This document discusses Machiavelli's views on politics and religion in Renaissance Italy. Specifically, it explains that Machiavelli made the controversial claim that Christian principles and effective political leadership were not always compatible. He argued that achieving political goals sometimes required abandoning Christian values, and that it was naive to think all behavior could be judged based on a single set of values like Christianity. This view challenged the conventional wisdom of the time and contributed to Machiavelli's reputation as a villain in Elizabethan and Jacobean English drama.
This document discusses Machiavelli's views on politics and religion in Renaissance Italy. Specifically, it explains that Machiavelli made the controversial claim that Christian principles and effective political leadership were not always compatible. He argued that achieving political goals sometimes required abandoning Christian values, and that it was naive to think all behavior could be judged based on a single set of values like Christianity. This view challenged the conventional wisdom of the time and contributed to Machiavelli's reputation as a villain in Elizabethan and Jacobean English drama.
This document discusses Machiavelli's views on politics and religion in Renaissance Italy.
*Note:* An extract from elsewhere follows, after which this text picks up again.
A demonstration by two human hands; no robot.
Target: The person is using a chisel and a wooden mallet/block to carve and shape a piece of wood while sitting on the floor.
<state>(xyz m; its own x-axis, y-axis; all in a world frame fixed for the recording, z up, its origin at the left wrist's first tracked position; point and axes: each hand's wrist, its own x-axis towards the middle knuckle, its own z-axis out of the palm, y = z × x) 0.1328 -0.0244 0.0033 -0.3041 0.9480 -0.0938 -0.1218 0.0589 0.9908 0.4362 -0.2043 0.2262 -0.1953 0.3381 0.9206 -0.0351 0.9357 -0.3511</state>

Specifically, it explains that Machiavelli made the controversial claim that Christian principles and effective political leadership were not always compatible. He argued that achieving political goals sometimes required abandoning Christian values, and that it was naive to think all behavior could be judged based on a single set of values like Christianity. This view challenged the conventional wisdom of the time and contributed to Machiavelli's reputation as a villain in Elizabethan and Jacobean English drama.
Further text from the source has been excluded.